La pose suggestive du guitariste lui rappelle qu’il a bu énormément et qu’il n’a pas eu le temps d’aller aux toilettes. Il ne va pas tenir deux heures comme ça.

C’est alors qu’il voit au loin le néon rouge qui indique les WC. Si seulement Léa pouvait se sentir mal et lui demander de s’en aller. Il serait alors un héros, il la sortirait de là en lui disant quel dommage de rater un si beau concert. Elle se sentirait coupable et s’offrirait à lui pour se faire pardonner. Mais, elle est déjà hypnotisée et danse, collée serrée à un type en perruque rousse et bandana.

-Ça t’a plus ?

– Super !

-Alors, le mois prochain, je t’emmène au Hellfest !

Ah non ! Là ce serait le festival de trop. Trois jours de AC-DC, Scorpions et Kiss. Des papys suivis de leur horde de chevelus excités et ce bruit qui casse les oreilles. C’est toujours Léa qui choisit les sorties. Jamais elle ne lui demande ce qu’il aimerait faire. Pierre n’en peut plus. La foule l’incommode et il ne sait pas danser. Il aime la musique classique, l’opéra. Et s’il lui faisait un crochepied, là au beau milieu de la foule ? Elle tomberait, se ferait piétiner par tous ces balourds imbibés et il pourrait partir tranquillement. Il ferait semblant de l’avoir perdue.

Il fouille ses poches pour chercher son briquet mais dans leur précipitation, il l’a laissé sur le comptoir.

Il crie son désarroi à l’oreille de Léa.

-Tu ne vas pas me laisser toute seule, on va jamais se retrouver dans cette foule !

Elle continue à se trémousser. Quelle casse-pieds. Si avec tout ça, il n’arrive toujours pas à la mettre dans son lit, il la jette, s’assure-t-il. Mais en attendant, Pierre ne tient plus en place et la vue de l’entrejambe de Slash, si près, n’arrange pas les choses. Il s’éponge le front. Il transpire aussi maintenant. Il aurait dû garder un fond de bière et la renverser sur la jupe de Léa. Il s’excuserait, elle serait gênée et ils quitteraient la fosse. Il regarde par terre. De la terre battue. Peut-être que s’il faisait là, sur place, discrètement, la terre absorberait tout. Mais oui, c’est ça ! Ni vu ni connu ! Toutes les têtes sont tournées vers la scène. Personne ne fait attention à lui. La foule est immense. Quoi qu’il fasse, il n’aura jamais le temps de se frayer un chemin pour sortir de là et aller aux toilettes.

D’une main fébrile, il ouvre sa braguette et pousse un soupir de soulagement.

Enfin, il commence à se relaxer, il est même prêt à essayer d’apprécier ce bruit.

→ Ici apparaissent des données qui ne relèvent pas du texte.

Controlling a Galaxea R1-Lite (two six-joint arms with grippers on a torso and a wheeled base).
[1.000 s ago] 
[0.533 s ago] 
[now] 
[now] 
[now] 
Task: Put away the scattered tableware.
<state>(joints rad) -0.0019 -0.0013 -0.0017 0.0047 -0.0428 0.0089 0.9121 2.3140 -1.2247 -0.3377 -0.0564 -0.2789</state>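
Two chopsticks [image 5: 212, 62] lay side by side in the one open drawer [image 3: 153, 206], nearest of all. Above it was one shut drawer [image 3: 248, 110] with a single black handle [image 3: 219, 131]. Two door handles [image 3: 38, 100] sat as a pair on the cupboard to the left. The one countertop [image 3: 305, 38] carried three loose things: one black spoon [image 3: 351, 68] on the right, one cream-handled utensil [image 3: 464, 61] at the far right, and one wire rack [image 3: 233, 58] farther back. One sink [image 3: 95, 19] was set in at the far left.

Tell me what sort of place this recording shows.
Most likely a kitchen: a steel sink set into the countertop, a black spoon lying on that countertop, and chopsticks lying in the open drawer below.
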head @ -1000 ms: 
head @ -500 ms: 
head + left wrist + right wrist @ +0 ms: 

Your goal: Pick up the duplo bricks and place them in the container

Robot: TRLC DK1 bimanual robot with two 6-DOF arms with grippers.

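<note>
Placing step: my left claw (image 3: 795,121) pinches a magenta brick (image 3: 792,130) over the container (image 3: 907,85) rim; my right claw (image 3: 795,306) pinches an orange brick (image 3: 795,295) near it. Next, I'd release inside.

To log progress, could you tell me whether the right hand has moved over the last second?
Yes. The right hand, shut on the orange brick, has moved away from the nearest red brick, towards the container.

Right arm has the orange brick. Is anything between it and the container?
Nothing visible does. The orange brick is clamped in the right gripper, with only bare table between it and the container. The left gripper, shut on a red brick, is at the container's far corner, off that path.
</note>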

Il n’a pas fini que la mélodie de « Don’t Cry » commence. Léa, grisée, se tourne vers lui pour l’embrasser et sent un liquide chaud qui lui éclabousse les jambes. Pierre voit d’abord l’incompréhension dans son regard puis le dégout. Il l’entend crier, quand le poing du type à la perruque rousse s’écrase sur son nez.

-Dégueulasse !

A cet instant, ce n’est pas la chemise du chanteur mais une guitare électrique qui vole au-dessus de lui et le frappe en plein front.

La musique s’arrête au moment où il s’écroule au sol, le pantalon défait, la tête dans une flaque tiède.